"If this matter requires to be heard by a five-judge constitution bench, then the three-judge bench which will hear the matter may refer it," the SC bench said.
If Article 35 A relating to special rights and privileges of the citizens of the Jammu and Kashmir is ultra vires of the Constitution or if there is any procedural lapse, the issue may be dealt with by a five-judge constitution bench, the Supreme Court indicated today. A bench of Justices Dipak Misra and A M Khanwilkar tagged the issue along with a similar pending matter for hearing by a three-judge bench later this month. “If this matter requires to be heard by a five-judge constitution bench, then the three-judge bench which will hear the matter may refer it,” the bench said. During the hearing, counsel for Jammu and Kashmir government told the bench that the issue of Article 35 A has been “prima facie settled” by the state high court in its verdict passed in 2002. The apex court was hearing a plea filed by Charu Wali Khanna challenging Article 35A of the Constitution and Section 6 of the Jammu and Kashmir Constitution which deal with the “permanent residents” of the state.

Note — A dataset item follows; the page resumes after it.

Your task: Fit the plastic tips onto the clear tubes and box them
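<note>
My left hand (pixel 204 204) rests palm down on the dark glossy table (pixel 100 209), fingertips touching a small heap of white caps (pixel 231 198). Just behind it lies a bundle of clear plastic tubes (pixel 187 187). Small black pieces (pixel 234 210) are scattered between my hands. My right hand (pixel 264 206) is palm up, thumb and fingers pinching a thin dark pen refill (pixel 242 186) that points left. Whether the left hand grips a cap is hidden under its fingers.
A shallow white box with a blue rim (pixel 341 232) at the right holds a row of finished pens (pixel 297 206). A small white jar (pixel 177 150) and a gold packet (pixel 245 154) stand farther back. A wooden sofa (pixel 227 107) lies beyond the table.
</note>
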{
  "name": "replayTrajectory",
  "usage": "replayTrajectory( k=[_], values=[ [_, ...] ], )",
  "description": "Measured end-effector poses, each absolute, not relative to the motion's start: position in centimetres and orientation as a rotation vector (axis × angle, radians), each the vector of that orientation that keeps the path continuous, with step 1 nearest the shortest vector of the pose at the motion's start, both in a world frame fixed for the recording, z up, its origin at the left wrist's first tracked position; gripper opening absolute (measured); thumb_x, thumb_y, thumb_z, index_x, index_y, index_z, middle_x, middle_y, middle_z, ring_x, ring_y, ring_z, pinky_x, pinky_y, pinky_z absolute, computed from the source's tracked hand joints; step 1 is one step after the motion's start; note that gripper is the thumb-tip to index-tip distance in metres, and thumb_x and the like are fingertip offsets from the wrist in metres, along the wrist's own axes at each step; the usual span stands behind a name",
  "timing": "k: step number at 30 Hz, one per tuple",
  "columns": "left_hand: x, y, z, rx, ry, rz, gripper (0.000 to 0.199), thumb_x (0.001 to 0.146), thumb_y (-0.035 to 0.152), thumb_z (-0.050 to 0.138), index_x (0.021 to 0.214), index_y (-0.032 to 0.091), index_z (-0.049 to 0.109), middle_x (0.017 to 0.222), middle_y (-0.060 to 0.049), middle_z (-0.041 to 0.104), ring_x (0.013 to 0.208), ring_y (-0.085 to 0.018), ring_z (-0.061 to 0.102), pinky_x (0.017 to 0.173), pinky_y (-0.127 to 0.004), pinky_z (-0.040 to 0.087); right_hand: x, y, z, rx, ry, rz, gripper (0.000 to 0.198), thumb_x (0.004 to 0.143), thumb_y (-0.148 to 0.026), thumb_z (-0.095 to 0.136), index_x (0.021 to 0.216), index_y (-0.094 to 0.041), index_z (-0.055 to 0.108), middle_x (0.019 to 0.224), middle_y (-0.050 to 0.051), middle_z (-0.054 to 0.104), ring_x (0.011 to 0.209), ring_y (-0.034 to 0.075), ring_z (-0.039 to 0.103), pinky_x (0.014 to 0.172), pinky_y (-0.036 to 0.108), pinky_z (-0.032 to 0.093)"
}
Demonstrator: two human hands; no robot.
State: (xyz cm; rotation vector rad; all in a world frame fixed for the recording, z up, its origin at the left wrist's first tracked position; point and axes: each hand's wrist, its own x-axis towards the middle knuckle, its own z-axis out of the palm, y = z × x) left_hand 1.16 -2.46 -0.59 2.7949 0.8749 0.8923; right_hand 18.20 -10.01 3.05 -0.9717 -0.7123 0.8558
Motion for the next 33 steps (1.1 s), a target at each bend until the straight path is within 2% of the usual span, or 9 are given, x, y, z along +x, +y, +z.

The plea has challenged certain provisions of the Constitution which deny property right to a woman who marries a person from outside the state.The provision, which makes such women from the state to lose rights over property, also applies to her son. Article 35A, which was added to the Constitution by a Presidential Order in 1954, accords special rights and privileges to the citizens of the Jammu and Kashmir. It also empowers the state’s legislature to frame any law without attracting a challenge on grounds of violating the Right to Equality of people from other states or any other right under the Indian Constitution.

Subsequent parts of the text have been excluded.